Note: This bug is displayed in read-only format because the product is no longer active in Red Hat Bugzilla.

Bug 1367035

Summary:	[DOCS] Document etcd cluster recovery after node failure + installing new etcd nodes
Product:	OpenShift Container Platform	Reporter:	Josep 'Pep' Turro Mauri <pep>
Component:	Documentation	Assignee:	brice <bfallonf>
Status:	CLOSED CURRENTRELEASE	QA Contact:	Anping Li <anli>
Severity:	high	Docs Contact:	Vikram Goyal <vigoyal>
Priority:	high
Version:	3.2.0	CC:	aos-bugs, erich, gpei, jeder, jialiu, jokerman, knakayam, mmccomas, nschuetz, pdwyer, pep, rhowe, tstclair
Target Milestone:	---	Keywords:	Performance
Target Release:	---	Flags:	erich: needinfo- erich: needinfo-
Hardware:	All
OS:	Linux
Whiteboard:	aos-scalability-34
Fixed In Version:		Doc Type:	If docs needed, set a value
Doc Text:		Story Points:	---
Clone Of:		Environment:
Last Closed:	2017-01-24 05:00:55 UTC	Type:	Bug
Regression:	---	Mount Type:	---
Documentation:	---	CRM:
Verified Versions:		Category:	---
oVirt Team:	---	RHEL 7.3 requirements from Atomic Host:
Cloudforms Team:	---	Target Upstream Version:
Embargoed:
Bug Depends On:	1350875
Bug Blocks:

Description Josep 'Pep' Turro Mauri 2016-08-15 10:56:32 UTC

Document URL: 
This is a request for a new section. It might fit under https://docs.openshift.com/enterprise/3.2/admin_guide/high_availability.html or maybe another one, but maybe it's better to have a separate section under Cluster Administration.

Section Number and Name: 
The name could be "etcd HA cluster recovery" or similar

Describe the issue: 
There is no documentaion on how to recover an HA etcd cluster if one [or more] of the nodes fails.

Suggestions for improvement: 
Add a section to document etcd node recovery

Additional information: 

Bug 1350875 addresses a technical issue with etcd recovery. Comment 31 of that bz outlines the process of cluster/node recovery using the approach made possible after the code change in that bz is released.

The steps listed there take an approach of forcing a new cluster creation and involve downtime. It would be great if we can explore equivalent steps to replace a failed node that would not involve downtime.

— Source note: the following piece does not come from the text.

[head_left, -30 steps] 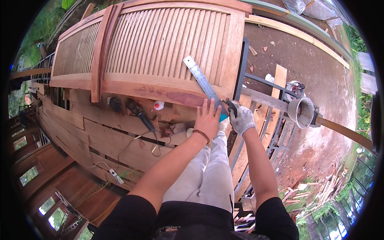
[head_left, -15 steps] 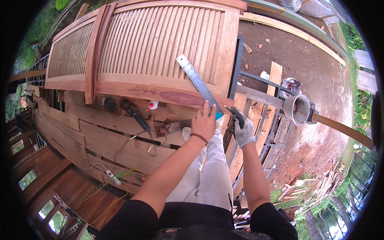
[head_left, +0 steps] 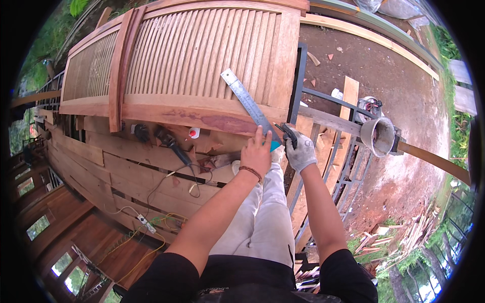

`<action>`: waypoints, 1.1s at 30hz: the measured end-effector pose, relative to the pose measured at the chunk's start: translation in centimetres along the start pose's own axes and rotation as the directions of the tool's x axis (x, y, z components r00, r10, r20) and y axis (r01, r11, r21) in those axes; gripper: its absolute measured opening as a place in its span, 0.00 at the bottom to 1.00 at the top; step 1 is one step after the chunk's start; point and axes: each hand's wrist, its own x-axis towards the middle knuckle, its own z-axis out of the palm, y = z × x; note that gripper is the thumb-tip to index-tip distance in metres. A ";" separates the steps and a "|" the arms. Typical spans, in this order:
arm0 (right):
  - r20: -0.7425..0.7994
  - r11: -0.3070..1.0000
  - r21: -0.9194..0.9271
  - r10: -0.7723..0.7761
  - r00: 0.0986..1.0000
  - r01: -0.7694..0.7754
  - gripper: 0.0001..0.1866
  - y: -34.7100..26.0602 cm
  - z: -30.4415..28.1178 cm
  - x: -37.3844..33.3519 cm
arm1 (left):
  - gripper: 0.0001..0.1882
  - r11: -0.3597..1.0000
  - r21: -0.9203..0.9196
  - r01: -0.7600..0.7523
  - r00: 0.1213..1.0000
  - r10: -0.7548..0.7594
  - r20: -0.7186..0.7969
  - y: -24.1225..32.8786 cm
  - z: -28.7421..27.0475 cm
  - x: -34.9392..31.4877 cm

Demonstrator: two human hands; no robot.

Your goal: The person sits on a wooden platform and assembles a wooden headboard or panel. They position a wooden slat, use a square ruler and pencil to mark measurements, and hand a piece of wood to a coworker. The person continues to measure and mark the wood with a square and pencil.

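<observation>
A try square with a long steel blade (head_left: 246, 99) and a teal stock lies slantwise over the edge rail and slats of a louvred wooden panel (head_left: 212, 55). My bare left hand (head_left: 256, 154) holds it near the stock, two fingers stretched along the blade and the thumb hidden. Close to the right, my gloved right hand (head_left: 301, 151) is closed round a pencil (head_left: 279, 127) and a black object (head_left: 290, 135) whose kind I cannot make out. The pencil's tip is at the rail's corner, beside the blade; whether it touches the wood is unclear.
On the planks below the panel lie a corded power tool (head_left: 173, 145), a dark glove (head_left: 141, 132) and a small white bottle with a red tip (head_left: 194, 133). A power strip (head_left: 146, 223) with cables is at lower left. A bucket (head_left: 378, 137) stands right, by metal bars.
My right hand has moved left and slightly up, bringing the pencil from beside the panel to its corner. My left hand and the try square have stayed nearly in place.
</observation>
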 end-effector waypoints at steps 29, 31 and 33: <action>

Comment 3 Josep 'Pep' Turro Mauri 2016-09-20 08:53:53 UTC

*** Bug 1377487 has been marked as a duplicate of this bug. ***

Comment 6 Ryan Howe 2016-09-22 19:28:27 UTC

Steps to add a new etcd member using the CA configured during the OpenShift install. 

https://access.redhat.com/articles/2650151

Comment 11 brice 2016-10-14 04:19:18 UTC

Pep, Eric, I've included a section on recovering etcd hosts:

https://github.com/openshift/openshift-docs/pull/3047

But there's so much going on in the above comments, that I'm not actually sure if I'm going down the right path. Can I get your thoughts?

Also, there's a link to a KBase article about adding etcd hosts. How does that tie into this BZ? Should I be including it in the docs? Here perhaps:

https://docs.openshift.com/enterprise/3.2/install_config/adding_hosts_to_existing_cluster.html

Thanks!

Comment 14 brice 2016-10-27 06:17:15 UTC

Ryan, Eric,

Thanks for the comments. I was replicating Pep's suggestion above, but if the article Ryan pasted above is more accurate, then that might be a better source.

Can I ask for an ack that it's all there? Then I'll pass this to QE for a test.

Thanks!

Comment 18 brice 2016-11-15 01:26:00 UTC

Pep,

Hmm I can't see any comments that you made. What did you comment about?

And really, all I'd be after would be that you think it fulfills this BZ. I think there's a lot that's being asked for here, and I want to know I'm aiming in the correct direction. Then, I can get it tested and checked out by devel, etc.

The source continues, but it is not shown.